## [Assignment]
Print exactly what appears from the line containing "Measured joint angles" through the final line of the data below, pictures excluded.
■ ■ ■
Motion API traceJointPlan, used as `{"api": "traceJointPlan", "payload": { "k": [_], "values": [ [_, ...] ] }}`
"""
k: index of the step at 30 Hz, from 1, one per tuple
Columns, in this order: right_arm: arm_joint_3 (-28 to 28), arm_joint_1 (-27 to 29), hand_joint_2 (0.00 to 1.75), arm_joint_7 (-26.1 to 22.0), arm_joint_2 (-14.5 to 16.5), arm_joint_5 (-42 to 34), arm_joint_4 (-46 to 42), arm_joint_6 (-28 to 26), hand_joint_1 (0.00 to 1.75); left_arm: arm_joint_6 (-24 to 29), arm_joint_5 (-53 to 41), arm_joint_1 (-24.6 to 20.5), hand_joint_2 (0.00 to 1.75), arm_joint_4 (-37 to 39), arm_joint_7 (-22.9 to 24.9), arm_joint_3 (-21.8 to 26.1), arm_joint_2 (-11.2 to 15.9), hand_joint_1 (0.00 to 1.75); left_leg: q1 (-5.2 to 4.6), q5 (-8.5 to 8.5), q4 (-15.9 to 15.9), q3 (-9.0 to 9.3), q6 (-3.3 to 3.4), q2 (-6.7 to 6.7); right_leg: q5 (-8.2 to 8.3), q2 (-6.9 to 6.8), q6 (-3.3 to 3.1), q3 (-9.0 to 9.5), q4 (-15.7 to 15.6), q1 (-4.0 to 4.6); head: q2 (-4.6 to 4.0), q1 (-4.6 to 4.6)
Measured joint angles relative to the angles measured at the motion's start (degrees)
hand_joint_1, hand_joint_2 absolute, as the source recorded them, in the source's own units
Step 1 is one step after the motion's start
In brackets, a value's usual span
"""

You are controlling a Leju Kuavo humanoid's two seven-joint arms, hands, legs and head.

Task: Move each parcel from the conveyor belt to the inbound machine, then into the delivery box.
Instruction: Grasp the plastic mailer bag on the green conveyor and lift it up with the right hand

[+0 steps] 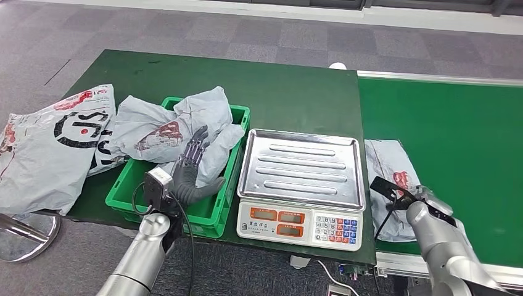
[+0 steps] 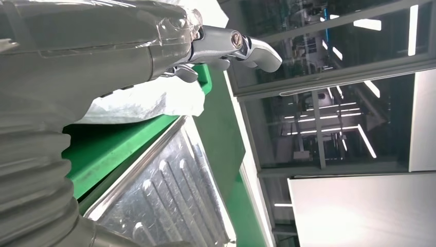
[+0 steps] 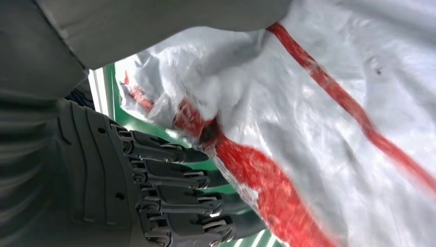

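You are looking down on a dark green bench (image 1: 290, 92) over grey carpet, with the green conveyor belt (image 1: 444, 142) butted against its right side. On the bench, largest first: a big grey mailer with black lettering (image 1: 49, 148) sprawled at the left edge, then the green delivery box (image 1: 132, 185) already holding crumpled grey bags (image 1: 179, 123), then the inbound machine (image 1: 300, 185) (a weighing scale with a bare steel pan) just beside the box.

The parcel in hand (image 1: 385, 166) is a grey bag with red print, lying on the belt's near edge next to the scale. Your right hand (image 1: 410, 200) is at its near end; the right wrist view shows the fingers (image 3: 175, 180) curled under the plastic with the thumb over it, which I judge a pinch just taken, so this is the pick-up step.

Your left hand (image 1: 191, 169) hangs over the box with fingers spread, holding nothing.

Next calls for lifting the bag free and carrying it left onto the pan; limp plastic may slip or drag on the scale's rim.
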Motion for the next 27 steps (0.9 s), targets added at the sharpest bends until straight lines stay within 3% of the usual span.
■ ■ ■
## [Result of this exercise]
Measured joint angles relative to the angles measured at the motion's start (degrees)
hand_joint_1, hand_joint_2 absolute, as the source recorded them, in the source's own units
Step 1 is one step after the motion's start
In brackets, a value's usual span
"""

You are controlling a Leju Kuavo humanoid's two seven-joint arms, hands, legs and head.

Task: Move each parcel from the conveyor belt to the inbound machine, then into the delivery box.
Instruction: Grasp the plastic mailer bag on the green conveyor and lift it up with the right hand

[+0 steps] 
[+0 steps] 
[+0 steps] 

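You are looking down on a dark green bench (image 1: 290, 92) over grey carpet, with the green conveyor belt (image 1: 444, 142) butted against its right side. On the bench, largest first: a big grey mailer with black lettering (image 1: 49, 148) sprawled at the left edge, then the green delivery box (image 1: 132, 185) already holding crumpled grey bags (image 1: 179, 123), then the inbound machine (image 1: 300, 185) (a weighing scale with a bare steel pan) just beside the box.

The parcel in hand (image 1: 385, 166) is a grey bag with red print, lying on the belt's near edge next to the scale. Your right hand (image 1: 410, 200) is at its near end; the right wrist view shows the fingers (image 3: 175, 180) curled under the plastic with the thumb over it, which I judge a pinch just taken, so this is the pick-up step.

Your left hand (image 1: 191, 169) hangs over the box with fingers spread, holding nothing.

Next calls for lifting the bag free and carrying it left onto the pan; limp plastic may slip or drag on the scale's rim.
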Motion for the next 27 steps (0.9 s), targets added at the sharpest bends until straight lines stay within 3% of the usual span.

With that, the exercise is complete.